Así que me fui, con el corazón en un puño, intentando evitar la mirada temblorosa de mi gata, que me pedía con sus grandes y ambarinos ojos que la asesinara para que dejara de sufrir. Que se joda, por haberme despertado a las 7 de la mañana mordiéndome la nariz.
¿Y qué se puede hacer un viernes a las 4 de la tarde? Ver obras, pero de eso es de lo que estaba huyendo. Así que la opción que me quedaba era andar. Andar. Como si tuviera algún sitio adonde ir.
Me encaminé hacia la cercana Casa de Campo, con la intención de encontrar un trocito de césped al sol donde ponerme a leer y a esperar a que pasara una chica bohemia que gustara de andar, y que pensara: "Mira qué chico más bohemio, se viene a leer a la Casa de Campo, quizás le eche un polvo para celebrar juntos nuestra compartida bohemia".
Pero la Casa de Campo no es el Retiro. No hay chicas bohemias que se deslizan el tirante del sujetador con la excusa de que no quieren que el sol les deje marca. Todos sabemos, y ellas las primeras, que lo hacen sólo porque nos pone ver un tirante caído. Si no, irían con sujetadores sin tirantes.
No hay chicas bohemias, decía. Hay señoras mayores que van en parejas con chándales comprados en Carrefour y aprietan el paso cuando ven que voy andando detrás suyo. A los 20 metros, se dan cuenta de que no pueden darme esquinazo - en parte porque me divierto andando más rápido yo también mientras lanzo la más torva de mis miradas - y deciden parar y esperar a que las adelante. Entonces yo también me paro y miro el móvil. Y así hasta que se dan la vuelta y toman la dirección contraria alejándose de mí. Es divertido.
No hay modernos hippijos tocando los timbales. No haré chanza de este subproducto social, porque son una broma en sí mismos. Hay señores mayores sentados en los bancos con un transistor pegado a la oreja, mirando con desprecio a los jovenzuelos con auriculares como yo.

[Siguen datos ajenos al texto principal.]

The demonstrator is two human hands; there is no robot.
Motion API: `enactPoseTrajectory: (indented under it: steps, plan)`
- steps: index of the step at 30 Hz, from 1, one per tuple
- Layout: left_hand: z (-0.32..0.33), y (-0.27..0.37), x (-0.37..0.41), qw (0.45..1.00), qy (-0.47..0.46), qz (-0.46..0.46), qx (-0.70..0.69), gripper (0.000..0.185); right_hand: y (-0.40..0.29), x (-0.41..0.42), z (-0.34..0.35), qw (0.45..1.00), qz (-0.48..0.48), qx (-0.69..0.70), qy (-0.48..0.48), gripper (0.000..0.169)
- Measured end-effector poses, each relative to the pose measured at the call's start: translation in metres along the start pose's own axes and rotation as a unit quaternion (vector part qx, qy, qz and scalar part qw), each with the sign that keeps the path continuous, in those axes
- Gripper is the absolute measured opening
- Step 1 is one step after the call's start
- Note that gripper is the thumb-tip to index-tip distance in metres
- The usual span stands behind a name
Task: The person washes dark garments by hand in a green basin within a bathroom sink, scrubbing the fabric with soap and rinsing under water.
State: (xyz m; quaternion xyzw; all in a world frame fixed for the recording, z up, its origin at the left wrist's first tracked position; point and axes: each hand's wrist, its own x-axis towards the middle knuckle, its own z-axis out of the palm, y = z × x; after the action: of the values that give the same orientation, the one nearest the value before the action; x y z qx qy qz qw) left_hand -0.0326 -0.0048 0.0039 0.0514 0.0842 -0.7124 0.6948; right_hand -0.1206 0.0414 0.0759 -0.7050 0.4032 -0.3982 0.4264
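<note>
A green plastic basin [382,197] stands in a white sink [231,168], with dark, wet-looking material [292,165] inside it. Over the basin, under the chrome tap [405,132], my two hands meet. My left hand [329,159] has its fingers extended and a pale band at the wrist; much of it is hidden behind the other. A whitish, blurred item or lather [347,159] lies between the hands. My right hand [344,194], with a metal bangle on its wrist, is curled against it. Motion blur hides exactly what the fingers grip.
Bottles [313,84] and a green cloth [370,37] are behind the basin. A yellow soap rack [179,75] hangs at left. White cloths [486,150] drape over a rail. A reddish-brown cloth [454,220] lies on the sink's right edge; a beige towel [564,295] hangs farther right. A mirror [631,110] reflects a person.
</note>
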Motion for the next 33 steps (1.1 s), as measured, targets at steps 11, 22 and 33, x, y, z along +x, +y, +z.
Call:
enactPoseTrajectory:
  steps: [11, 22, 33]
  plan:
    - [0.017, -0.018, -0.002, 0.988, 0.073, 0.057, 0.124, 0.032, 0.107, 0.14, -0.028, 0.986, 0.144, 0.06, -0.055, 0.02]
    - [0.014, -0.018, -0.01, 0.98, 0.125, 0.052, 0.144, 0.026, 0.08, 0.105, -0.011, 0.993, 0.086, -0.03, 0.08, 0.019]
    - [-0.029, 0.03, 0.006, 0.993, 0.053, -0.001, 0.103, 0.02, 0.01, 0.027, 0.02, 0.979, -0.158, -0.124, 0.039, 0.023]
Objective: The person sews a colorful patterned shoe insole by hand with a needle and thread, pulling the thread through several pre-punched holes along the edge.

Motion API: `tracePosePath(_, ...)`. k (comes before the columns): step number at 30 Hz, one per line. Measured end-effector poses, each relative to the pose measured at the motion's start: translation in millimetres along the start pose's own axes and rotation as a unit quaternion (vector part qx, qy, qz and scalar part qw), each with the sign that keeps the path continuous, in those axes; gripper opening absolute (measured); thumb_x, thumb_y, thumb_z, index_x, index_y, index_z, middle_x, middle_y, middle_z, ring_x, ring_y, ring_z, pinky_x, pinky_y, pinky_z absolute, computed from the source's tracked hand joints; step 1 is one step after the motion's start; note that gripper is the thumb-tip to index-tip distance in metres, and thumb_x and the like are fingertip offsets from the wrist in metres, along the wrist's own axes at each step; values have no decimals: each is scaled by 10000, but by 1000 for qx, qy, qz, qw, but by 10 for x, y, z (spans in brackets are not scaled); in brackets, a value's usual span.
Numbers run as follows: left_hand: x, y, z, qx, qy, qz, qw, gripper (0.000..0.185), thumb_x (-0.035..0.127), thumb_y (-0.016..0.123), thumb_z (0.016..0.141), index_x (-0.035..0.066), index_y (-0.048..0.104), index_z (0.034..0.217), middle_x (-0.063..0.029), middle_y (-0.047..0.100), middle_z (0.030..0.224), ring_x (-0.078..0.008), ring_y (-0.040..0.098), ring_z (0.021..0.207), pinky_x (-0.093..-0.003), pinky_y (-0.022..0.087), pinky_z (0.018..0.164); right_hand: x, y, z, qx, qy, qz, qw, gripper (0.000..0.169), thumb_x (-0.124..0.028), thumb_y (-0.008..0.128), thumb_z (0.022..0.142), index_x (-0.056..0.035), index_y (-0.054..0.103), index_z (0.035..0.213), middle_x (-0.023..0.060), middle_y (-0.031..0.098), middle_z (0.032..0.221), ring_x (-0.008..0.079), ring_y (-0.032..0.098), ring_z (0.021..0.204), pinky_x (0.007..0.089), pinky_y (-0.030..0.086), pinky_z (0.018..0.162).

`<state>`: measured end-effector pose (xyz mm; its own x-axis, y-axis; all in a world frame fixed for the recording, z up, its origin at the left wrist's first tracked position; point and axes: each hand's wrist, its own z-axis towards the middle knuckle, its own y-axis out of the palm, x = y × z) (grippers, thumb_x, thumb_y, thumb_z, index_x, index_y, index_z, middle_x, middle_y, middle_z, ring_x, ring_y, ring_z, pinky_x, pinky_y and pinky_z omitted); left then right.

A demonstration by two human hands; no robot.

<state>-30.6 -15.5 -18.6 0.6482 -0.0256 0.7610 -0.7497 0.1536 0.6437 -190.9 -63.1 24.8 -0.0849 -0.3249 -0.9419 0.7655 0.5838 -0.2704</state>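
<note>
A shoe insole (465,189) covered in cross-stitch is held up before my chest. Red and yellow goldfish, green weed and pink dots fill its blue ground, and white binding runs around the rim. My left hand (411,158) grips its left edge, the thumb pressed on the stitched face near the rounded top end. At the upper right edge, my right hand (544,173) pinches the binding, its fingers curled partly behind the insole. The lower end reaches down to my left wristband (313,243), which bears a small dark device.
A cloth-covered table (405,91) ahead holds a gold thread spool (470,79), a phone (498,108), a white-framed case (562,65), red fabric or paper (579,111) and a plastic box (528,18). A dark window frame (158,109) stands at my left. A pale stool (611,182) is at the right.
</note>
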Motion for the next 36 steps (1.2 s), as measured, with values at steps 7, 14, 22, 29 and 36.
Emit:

Eso es de maricones, piensan.
No hay lagos con barcas donde las parejitas embriagadas pasan la tarde; ella, pensando que en buen momento le dijo a él que sí, que montaran en las barcas; él, cagándose en su puta madre por haberlo propuesto mientras suda la gota gorda dándole al remo.
Hay estanques con patos que miran con altivez a quien se le ocurra tirar una miga de pan al agua, y el Arroyo Meaques, en el que los niños juegan a jugarse la vida salpicándose con agua pútrida.
Y no hay artistas callejeros que pretenden sacarte una sonrisa y unas monedas. Hay putas. Pocas, pero quedan. Yo sólo vi a dos. Una negra saliendo de unos matorrales con un viejo de los de transistor mientras se subía las bragas; y una señora que bien podía haber llevado un chándal de Carrefour, pero que prefería pasar sus tardes de viernes espantando niños en el parking del Zoo.
Me perdí un par de veces, temeroso de que tras cualquier matorral saliera una puta que no hablara castellano y me obligara a darle o prenderle fuego o algo, pero al final subí el cauce del Arroyo Meaques a contracorriente y llegué a mi barrio.
Los obreros habían parado de hacer ruido, y mi gata y yo conseguimos echarnos una más que merecida siesta. Ella había sobrevivido a un temblor de grado 7 en la Escala de Richter. Yo había sobrevivido a la Casa de Campo. Y me había enamorado de ella.